The afore mentioned physiological principles of muscle growth are what we follow in order to ensure that 1,2 and 3 happen.

1 set is not necessarily "better" than 3 sets.

As far as muscle hypertrophy is concerned, high duration of load is best. The cellular signals that are initiated by strain on the structural and contractile proteins of the cell are increased as time under load increases. If it weren't for the involvement of fatigue in performing the actual reps and sets, you would be better off doing tons of sets and reps.

HST uses lower numbers of sets because the muscle is trained much more often. So, the muscle isn't actually loaded for less time, its just that the loading is more evenly spread out over time to keep the signal more constant. If there are any factors that allow a person to do more sets per workout, he/she should do them.

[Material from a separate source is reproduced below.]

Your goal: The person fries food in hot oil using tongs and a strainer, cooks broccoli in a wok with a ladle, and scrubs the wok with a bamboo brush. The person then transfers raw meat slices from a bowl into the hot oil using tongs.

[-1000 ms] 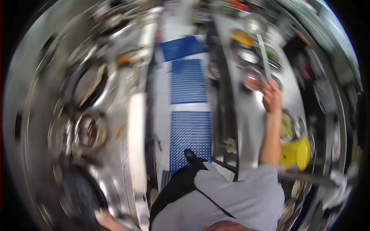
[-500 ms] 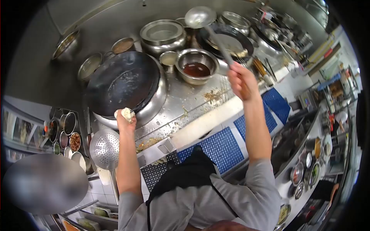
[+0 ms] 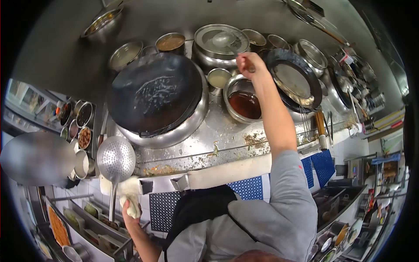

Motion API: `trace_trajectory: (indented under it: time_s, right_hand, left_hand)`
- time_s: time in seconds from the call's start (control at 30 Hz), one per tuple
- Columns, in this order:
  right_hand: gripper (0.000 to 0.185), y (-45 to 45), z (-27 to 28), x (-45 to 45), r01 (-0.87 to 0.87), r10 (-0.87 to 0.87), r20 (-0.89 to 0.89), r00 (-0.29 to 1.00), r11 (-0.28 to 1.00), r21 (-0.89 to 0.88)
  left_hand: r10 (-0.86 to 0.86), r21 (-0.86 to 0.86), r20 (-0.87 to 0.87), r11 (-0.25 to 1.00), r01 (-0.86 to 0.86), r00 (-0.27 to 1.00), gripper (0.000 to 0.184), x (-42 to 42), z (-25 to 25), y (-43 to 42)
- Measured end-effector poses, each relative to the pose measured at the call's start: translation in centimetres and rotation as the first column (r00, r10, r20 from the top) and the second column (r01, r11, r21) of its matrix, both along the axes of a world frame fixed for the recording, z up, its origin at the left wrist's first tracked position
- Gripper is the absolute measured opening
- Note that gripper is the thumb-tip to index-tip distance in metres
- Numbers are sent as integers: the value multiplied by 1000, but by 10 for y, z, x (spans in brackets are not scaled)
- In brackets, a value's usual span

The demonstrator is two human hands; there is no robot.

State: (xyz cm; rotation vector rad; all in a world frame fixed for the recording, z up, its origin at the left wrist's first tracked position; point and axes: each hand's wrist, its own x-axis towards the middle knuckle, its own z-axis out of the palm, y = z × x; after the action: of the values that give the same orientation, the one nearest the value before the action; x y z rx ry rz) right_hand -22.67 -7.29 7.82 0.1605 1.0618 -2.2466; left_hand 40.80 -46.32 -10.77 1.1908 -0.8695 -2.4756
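My right hand point(image 3: 253, 66) is closed round the handle of a ladle point(image 3: 223, 39). The ladle's bowl is over the round-topped metal pot point(image 3: 201, 51) at the back; I cannot tell whether it touches. Below that hand sits a metal bowl point(image 3: 231, 112) of dark red-brown liquid. At the lower left, my left hand point(image 3: 132, 218) grips a crumpled whitish cloth point(image 3: 130, 207). Close to it is the handle of a perforated skimmer point(image 3: 116, 160). The large black wok point(image 3: 157, 94) rests on its steel ring, wet streaks on its surface.
A second wok point(image 3: 291, 81) stands to the right, beside a whisk point(image 3: 304, 124) and a bamboo brush point(image 3: 321, 126). Food scraps lie along the steel counter's front point(image 3: 196, 159). Containers of ingredients point(image 3: 84, 137) are at left. A blurred oval covers part of the left side.
My left hand has left the wok's rim with the cloth and come down toward my body. The ladle has moved left from near the second wok to over the back pot. The view has shifted.
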Motion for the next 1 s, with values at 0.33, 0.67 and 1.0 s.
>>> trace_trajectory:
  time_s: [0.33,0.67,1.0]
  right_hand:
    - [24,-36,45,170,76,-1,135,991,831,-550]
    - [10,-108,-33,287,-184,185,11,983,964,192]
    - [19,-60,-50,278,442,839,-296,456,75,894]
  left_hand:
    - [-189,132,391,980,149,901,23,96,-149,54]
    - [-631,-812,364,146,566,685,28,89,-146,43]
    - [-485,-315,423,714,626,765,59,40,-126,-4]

From what other research there is on the time course of genetic expression in response to overload, it is clear that we don’t even come close the amount of time needed to elicit the greatest hypertrophic effect. But what are you going to do? We have to lift the weight a lower it over and over in order to overload the muscle. From the overload research, I personally feel longer time under tension is better. But you have to balance that with CNS fatigue, and absolute load.

More sets with heavier weight is better than fewer sets with less weight. But there is a limit to our exercise tolerance. So you have to figure out a way to get as much loading of the muscle as you can, as often as you can, and still be able to constantly increase the load over time, without burning out or getting injured.